_Prompt_: Once you reach the line containing "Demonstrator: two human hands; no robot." in the data below, restate each line word for word up to and including the one containing "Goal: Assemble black".

_Exercise data_:
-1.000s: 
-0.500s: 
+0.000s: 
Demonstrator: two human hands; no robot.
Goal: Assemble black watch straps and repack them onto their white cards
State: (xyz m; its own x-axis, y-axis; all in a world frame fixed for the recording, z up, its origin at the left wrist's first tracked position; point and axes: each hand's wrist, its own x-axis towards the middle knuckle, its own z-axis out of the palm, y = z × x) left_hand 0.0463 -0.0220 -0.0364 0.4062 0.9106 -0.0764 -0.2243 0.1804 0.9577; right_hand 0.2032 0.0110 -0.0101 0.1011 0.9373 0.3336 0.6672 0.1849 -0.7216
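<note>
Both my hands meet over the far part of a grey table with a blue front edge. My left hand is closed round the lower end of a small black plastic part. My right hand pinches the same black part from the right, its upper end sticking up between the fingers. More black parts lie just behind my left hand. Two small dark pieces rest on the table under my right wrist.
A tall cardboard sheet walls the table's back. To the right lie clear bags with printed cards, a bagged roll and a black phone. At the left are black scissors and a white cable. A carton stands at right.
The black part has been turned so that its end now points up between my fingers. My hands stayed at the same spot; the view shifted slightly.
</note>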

_Exercise output_:
Demonstrator: two human hands; no robot.
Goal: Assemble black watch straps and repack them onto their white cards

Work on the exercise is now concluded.